EXERCISE INPUTS START

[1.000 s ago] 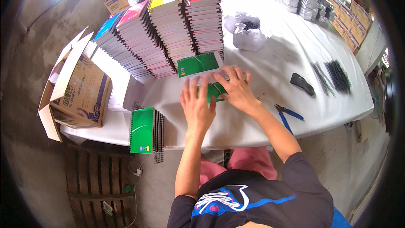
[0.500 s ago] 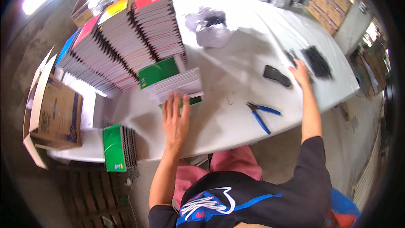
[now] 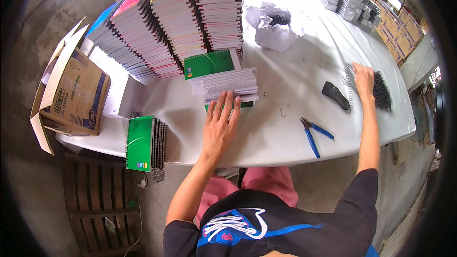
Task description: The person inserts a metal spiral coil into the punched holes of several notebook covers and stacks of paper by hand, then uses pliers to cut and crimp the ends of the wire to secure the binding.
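Note:
My left hand (image 3: 221, 123) lies with its fingers stretched over the near edge of a loose stack of punched white pages (image 3: 228, 80). A green cover (image 3: 246, 105) shows under the stack's near edge, and another green notebook cover (image 3: 209, 64) lies just behind it. Far to the right, my right hand (image 3: 363, 82) is closed on a black spiral binding coil (image 3: 351, 85), its fingertips partly hidden. Right beside that hand is a pile of black coils (image 3: 382, 93). A black, curved, flat-sided object (image 3: 335, 95) rests to its left, and blue-handled cutting pliers (image 3: 315, 135) lie nearer me.
Tall stacks of spiral notebooks (image 3: 219, 16) rise at the back left. Finished green notebooks (image 3: 139, 143) overhang the front edge beside an open cardboard box (image 3: 78, 93) and a white page stack (image 3: 121, 97). A plastic bag (image 3: 276, 33) holds black coils. Wire snippets (image 3: 283, 113) dot the white table (image 3: 266, 147).
My right hand has closed around a coil beside the pile. The whole view has shifted, so things appear further right; my left hand stays on the pages.

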`<action>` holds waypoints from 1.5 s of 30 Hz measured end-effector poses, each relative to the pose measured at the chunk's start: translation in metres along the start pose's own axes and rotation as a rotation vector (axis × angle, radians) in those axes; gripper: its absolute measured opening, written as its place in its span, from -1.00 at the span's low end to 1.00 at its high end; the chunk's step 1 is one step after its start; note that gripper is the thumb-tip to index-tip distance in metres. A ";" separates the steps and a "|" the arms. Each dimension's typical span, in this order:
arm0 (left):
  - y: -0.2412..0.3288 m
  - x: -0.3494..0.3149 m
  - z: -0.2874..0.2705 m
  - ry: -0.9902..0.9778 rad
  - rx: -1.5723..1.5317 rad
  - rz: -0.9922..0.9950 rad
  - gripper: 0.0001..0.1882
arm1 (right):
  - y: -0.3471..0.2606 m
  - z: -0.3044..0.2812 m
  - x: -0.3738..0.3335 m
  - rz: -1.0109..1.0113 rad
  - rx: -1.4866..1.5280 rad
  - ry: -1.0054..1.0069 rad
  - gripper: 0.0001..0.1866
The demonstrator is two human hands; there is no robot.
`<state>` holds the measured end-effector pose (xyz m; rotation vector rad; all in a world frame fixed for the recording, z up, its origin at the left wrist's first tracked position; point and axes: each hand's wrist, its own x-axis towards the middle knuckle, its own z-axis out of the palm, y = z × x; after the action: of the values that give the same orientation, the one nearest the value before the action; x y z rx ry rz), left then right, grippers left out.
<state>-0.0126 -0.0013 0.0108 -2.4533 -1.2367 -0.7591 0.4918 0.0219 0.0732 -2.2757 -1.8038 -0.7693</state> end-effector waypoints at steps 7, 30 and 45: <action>-0.001 -0.001 -0.003 -0.058 0.072 0.017 -0.36 | -0.058 -0.060 0.001 -0.118 0.177 0.357 -0.76; 0.017 -0.012 -0.011 -0.198 0.124 -0.051 -0.32 | -0.282 -0.103 -0.055 -0.389 1.117 0.128 -0.77; -0.003 0.020 -0.003 -0.024 -0.023 -0.092 -0.42 | -0.291 -0.101 -0.048 -0.277 1.208 0.025 -0.73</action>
<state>-0.0064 0.0125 0.0253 -2.4447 -1.3647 -0.7738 0.1797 0.0180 0.0790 -1.2217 -1.7976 0.2796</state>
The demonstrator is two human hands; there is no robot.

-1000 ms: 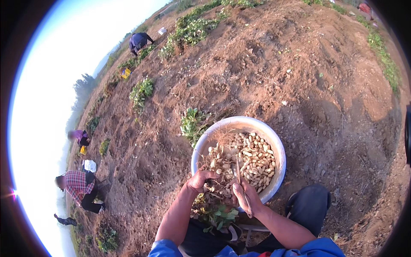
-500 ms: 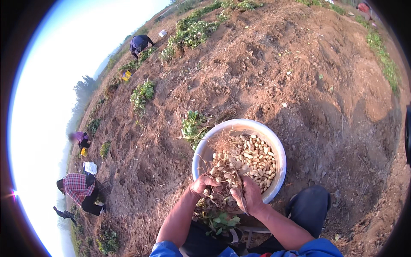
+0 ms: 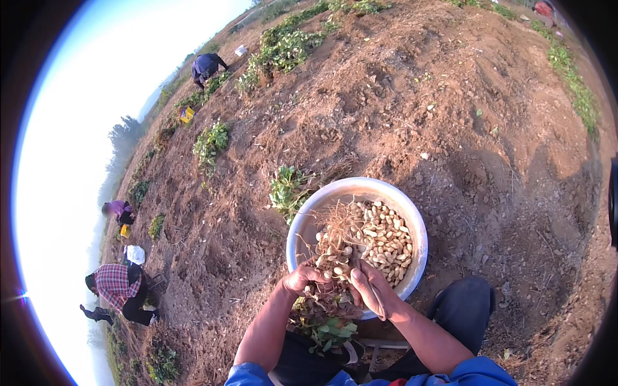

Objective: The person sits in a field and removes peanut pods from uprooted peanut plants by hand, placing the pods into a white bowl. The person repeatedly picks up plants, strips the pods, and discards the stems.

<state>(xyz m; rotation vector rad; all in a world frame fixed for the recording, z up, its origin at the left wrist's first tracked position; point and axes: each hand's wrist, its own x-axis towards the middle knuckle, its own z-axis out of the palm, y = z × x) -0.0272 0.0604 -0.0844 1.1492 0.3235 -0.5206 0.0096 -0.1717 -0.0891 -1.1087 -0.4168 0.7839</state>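
Peanut clump (image 3: 335,255), lower centre of frame, sat gripped in curled left hand (image 3: 301,279) over basin (image 3: 421,239), probably so pods (image 3: 387,239) collected inside; right hand (image 3: 376,291) closed round slim tool (image 3: 355,257), partly hidden.

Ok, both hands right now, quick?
Left hand: closed on a green-leaved peanut plant with tan pods.
Right hand: closed, apparently on a slim grey tool.

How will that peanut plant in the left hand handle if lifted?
Probably floppy at the ends: the peanut plant has thin, wispy roots and loose green leaves. Likely heaviest mid-bunch, where pods cluster by the left hand. Pods may break off if tugged; many loose peanuts already lie in the basin.
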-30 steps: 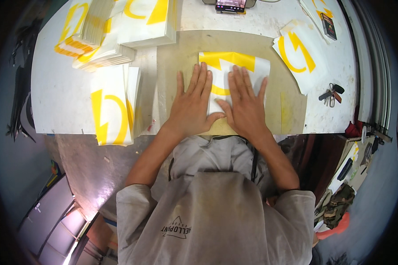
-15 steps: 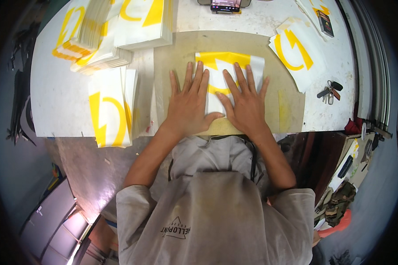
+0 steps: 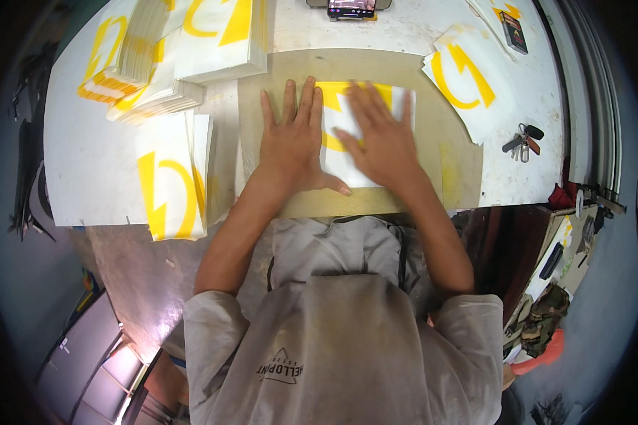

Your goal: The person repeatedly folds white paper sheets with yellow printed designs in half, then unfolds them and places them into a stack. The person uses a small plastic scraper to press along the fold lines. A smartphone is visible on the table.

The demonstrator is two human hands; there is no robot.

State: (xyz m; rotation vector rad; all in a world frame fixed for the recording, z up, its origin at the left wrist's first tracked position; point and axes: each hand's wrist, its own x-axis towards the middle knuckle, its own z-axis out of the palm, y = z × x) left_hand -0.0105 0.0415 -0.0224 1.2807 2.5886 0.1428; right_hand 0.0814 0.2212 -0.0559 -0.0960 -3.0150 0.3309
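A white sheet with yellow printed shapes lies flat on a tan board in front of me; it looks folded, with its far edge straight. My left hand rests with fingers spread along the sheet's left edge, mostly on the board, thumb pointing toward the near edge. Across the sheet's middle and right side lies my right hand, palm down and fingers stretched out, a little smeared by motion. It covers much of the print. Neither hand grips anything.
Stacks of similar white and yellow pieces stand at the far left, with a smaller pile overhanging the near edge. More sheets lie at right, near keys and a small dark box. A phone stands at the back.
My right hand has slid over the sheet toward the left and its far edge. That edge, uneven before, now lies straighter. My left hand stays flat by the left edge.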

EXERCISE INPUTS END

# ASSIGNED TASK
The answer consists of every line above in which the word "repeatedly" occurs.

# EXERCISE RESULT
Objective: The person sits in a field and removes peanut pods from uprooted peanut plants by hand, placing the pods into a white bowl. The person repeatedly picks up plants, strips the pods, and discards the stems.
Your goal: The person repeatedly folds white paper sheets with yellow printed designs in half, then unfolds them and places them into a stack. The person uses a small plastic scraper to press along the fold lines. A smartphone is visible on the table.

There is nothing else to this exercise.